# STP, Sea to Van, or Both ?



## trek21_wash (Oct 22, 2011)

Wondering for those who have done both of these if you had to pick one or the other which would be your choice and why? Also curious how many people ride both? I am considering this option as I am torn between choosing one. 

I just recently started biking again. So far I have made it to a century in two days so I am basically halfway with plenty of training time left. 

thanks in advance for sharing your perspective...Bill


----------



## Argentius (Aug 26, 2004)

*Different groups...*

STP is iconic. I think every PacNW cyclist should do it at least once. The route is easy, support is excellent, and the group is enormous -- 10,000 official riders! I'd suspect the, ahem, guests, make up for the no-shows and then some.
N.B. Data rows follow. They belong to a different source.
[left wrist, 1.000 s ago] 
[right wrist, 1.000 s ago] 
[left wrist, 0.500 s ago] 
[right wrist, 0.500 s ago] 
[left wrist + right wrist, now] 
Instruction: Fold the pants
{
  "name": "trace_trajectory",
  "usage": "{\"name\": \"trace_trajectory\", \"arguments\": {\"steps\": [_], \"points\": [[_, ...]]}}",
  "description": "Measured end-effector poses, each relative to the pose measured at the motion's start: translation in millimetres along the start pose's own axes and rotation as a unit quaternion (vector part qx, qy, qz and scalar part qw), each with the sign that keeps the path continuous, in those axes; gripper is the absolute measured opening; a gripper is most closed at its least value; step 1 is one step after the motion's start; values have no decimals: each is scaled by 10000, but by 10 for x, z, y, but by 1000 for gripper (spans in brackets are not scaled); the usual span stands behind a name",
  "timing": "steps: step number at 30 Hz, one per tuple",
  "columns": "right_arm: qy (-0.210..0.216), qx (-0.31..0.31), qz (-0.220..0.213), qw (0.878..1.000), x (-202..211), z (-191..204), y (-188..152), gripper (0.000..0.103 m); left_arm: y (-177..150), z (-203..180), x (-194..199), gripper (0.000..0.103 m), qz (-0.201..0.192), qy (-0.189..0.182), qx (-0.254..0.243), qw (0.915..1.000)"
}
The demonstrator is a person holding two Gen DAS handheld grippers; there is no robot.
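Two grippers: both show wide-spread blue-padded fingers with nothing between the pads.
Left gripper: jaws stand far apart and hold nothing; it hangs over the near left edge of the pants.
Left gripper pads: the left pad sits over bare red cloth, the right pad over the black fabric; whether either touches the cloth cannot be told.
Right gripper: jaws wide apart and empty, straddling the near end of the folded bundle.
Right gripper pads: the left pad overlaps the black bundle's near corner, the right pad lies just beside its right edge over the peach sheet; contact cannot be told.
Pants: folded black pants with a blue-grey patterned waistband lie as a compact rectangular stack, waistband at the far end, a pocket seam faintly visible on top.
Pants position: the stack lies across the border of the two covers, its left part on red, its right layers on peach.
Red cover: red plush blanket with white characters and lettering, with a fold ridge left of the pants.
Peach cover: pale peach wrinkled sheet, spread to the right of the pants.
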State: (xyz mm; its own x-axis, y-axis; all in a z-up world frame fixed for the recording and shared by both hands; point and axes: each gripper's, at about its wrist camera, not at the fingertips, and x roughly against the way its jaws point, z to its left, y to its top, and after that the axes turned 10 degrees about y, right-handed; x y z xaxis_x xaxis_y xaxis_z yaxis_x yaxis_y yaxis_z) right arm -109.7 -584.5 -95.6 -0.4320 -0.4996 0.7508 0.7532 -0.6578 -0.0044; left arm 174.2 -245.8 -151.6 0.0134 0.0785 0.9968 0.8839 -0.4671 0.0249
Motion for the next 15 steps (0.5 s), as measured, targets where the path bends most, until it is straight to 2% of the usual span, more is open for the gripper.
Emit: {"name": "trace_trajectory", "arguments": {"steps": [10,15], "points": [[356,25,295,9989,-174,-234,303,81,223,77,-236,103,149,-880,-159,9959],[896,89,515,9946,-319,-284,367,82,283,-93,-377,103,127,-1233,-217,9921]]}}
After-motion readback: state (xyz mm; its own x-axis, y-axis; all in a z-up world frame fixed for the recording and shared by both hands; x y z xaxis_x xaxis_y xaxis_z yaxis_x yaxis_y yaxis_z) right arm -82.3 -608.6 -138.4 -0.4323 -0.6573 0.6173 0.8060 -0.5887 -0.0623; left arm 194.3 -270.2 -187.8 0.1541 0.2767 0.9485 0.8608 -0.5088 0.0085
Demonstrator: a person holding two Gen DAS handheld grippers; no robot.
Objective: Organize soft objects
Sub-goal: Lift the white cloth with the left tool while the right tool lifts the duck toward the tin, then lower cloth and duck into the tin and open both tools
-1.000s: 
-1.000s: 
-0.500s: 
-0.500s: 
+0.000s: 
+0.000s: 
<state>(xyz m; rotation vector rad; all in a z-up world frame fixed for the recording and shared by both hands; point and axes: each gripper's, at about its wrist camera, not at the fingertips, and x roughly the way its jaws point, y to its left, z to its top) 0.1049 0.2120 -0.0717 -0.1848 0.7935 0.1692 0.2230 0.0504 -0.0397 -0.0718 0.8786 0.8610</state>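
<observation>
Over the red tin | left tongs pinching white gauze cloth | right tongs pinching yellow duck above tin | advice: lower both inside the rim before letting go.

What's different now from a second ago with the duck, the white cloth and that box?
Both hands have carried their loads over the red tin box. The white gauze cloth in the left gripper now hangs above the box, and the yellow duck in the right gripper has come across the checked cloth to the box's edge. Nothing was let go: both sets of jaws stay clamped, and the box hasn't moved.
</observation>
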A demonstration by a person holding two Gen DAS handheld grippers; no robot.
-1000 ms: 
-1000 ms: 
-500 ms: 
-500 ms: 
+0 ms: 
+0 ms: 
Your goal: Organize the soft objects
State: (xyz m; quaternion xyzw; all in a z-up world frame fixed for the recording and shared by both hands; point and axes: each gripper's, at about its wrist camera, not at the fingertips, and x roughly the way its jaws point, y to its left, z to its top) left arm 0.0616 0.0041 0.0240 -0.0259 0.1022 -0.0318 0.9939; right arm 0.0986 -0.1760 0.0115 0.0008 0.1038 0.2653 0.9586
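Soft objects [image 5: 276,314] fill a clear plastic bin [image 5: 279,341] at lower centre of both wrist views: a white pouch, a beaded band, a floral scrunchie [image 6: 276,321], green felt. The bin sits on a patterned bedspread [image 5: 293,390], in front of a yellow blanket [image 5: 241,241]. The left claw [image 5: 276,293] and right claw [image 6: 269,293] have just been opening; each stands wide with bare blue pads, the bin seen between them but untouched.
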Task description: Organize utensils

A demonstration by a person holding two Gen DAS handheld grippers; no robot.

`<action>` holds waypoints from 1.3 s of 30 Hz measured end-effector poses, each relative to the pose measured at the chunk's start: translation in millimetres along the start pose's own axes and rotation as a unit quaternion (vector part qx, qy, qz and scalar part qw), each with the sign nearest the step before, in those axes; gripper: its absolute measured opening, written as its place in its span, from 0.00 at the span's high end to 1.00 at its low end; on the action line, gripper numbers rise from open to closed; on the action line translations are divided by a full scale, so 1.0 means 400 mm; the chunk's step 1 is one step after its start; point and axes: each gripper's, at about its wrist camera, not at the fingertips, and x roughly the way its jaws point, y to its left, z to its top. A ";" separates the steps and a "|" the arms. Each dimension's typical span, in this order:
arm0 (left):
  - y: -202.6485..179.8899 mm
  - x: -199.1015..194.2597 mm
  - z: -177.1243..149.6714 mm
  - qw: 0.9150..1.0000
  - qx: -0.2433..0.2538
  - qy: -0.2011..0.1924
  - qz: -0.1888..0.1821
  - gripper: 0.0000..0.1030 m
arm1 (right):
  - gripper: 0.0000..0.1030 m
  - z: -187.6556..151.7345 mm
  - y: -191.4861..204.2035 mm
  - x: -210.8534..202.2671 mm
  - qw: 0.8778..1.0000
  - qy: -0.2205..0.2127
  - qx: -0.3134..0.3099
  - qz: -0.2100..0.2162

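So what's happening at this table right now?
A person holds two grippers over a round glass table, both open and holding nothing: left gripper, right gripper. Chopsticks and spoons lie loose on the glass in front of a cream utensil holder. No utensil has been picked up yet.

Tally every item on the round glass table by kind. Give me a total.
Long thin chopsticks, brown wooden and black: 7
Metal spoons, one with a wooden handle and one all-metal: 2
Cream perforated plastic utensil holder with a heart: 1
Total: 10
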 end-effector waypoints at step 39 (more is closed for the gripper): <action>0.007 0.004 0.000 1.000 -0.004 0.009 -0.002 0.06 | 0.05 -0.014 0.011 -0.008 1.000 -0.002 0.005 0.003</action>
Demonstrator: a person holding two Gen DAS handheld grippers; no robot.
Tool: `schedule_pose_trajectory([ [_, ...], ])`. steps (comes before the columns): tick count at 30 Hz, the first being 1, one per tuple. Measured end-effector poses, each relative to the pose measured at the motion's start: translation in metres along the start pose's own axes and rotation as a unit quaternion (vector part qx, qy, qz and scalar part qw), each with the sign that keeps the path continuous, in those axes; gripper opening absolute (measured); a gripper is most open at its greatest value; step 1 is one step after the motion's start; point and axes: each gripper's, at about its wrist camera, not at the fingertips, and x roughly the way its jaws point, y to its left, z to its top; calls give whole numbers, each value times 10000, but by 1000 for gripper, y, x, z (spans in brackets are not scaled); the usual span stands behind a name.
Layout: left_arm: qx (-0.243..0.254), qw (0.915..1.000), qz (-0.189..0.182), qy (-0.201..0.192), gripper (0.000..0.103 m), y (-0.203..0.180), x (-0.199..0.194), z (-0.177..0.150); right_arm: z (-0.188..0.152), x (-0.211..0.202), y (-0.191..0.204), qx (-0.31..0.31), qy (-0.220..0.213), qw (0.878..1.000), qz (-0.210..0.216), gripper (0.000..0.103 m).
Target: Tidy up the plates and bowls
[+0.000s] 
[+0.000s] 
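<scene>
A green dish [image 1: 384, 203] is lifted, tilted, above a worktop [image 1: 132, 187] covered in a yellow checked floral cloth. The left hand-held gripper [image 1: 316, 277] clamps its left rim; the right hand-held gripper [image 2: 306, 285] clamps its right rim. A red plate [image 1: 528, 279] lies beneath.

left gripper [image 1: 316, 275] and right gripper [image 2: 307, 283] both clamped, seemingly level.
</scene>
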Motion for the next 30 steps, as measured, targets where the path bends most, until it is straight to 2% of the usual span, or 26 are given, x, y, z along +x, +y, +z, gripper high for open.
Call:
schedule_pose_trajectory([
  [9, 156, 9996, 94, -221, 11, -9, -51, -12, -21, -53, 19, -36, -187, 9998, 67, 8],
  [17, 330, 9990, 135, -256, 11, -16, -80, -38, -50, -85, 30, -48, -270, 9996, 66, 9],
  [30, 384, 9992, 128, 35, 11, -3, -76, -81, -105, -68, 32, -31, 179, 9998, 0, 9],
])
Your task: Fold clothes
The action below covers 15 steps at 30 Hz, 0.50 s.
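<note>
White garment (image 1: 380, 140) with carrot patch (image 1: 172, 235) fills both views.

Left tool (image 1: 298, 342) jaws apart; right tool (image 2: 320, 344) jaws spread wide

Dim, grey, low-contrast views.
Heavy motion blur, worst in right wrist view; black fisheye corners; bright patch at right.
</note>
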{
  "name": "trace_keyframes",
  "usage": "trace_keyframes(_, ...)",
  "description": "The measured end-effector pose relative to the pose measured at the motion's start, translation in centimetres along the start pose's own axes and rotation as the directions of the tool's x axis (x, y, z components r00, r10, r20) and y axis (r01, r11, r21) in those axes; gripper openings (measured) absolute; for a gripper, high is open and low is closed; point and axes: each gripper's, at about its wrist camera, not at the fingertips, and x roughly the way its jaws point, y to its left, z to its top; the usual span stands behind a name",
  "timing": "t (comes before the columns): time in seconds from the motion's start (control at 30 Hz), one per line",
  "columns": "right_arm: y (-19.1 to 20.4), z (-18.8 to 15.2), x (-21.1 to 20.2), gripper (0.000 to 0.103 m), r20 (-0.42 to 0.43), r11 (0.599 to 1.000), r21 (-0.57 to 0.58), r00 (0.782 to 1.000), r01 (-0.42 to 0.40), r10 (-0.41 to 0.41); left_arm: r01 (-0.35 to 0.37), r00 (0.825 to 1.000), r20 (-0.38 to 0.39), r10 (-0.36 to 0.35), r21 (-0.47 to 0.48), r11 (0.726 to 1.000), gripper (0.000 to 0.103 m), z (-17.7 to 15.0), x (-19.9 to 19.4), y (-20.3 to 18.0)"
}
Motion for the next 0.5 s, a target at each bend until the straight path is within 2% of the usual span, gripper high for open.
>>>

Skilled riders will pretty much all do this in one day. If you do, I really encourage you to stay in Portland on Saturday night, and spend some time Sunday at the finish line festival. It's a really great atmosphere, the PDX group will cheer incoming riders as they go through downtown, and it is something else to see TEN THOUSAND PEOPLE on bikes. 

This is a BIG DEAL for a lotta these folks, all ages, every shape and size. They are SO HAPPY that they just rode their bicycle 200 miles! 

The route, though, is fairly bland. It has to be, for the volume of riders. You won't be blown away by the scenery.

RSVP is kind of the opposite! Great scenery, a smaller (~1,500) group of mostly experienced riders, fantastic backroads tour, no major mountain passes but a lot more "dynamic" terrain, more climbs. It's two-day-only, unless you want to venture off on your own, though. I think this year they added a second wave, since it sold out way early, every year...


----------



## thatdrewguy (Aug 7, 2009)

rsvp 2012 marked on calendar... when does registration begin? anyone know? i checked website and no info on that.


----------



## banosser (Sep 22, 2011)

Registration.. 

Oh... never mind...

.

.

"what's all this talk about the Presidential erection..??"


----------



## Travis (Oct 14, 2005)

Events, Rides and Tours | Cascade Bicycle Club

I believe tickets go on sale after midnight on 12/31. The first day will sell out very quickly


----------



## OperaLover (Jan 20, 2002)

I think Cascade Bicycle Club members have priority. If you are not a member you should join. You will save on all of their sponsored rides.


----------



## thatdrewguy (Aug 7, 2009)

What do people do for lodging at the end of the first day in Bellingham? Do they sag a suitcase or overnight bag to Bellingham & Vancouver?


----------



## kc0yef (Nov 11, 2011)

The have cool train up ride as well


----------



## smoothie_biker (Feb 22, 2011)

thatdrewguy said:


> What do people do for lodging at the end of the first day in Bellingham? Do they sag a suitcase or overnight bag to Bellingham & Vancouver?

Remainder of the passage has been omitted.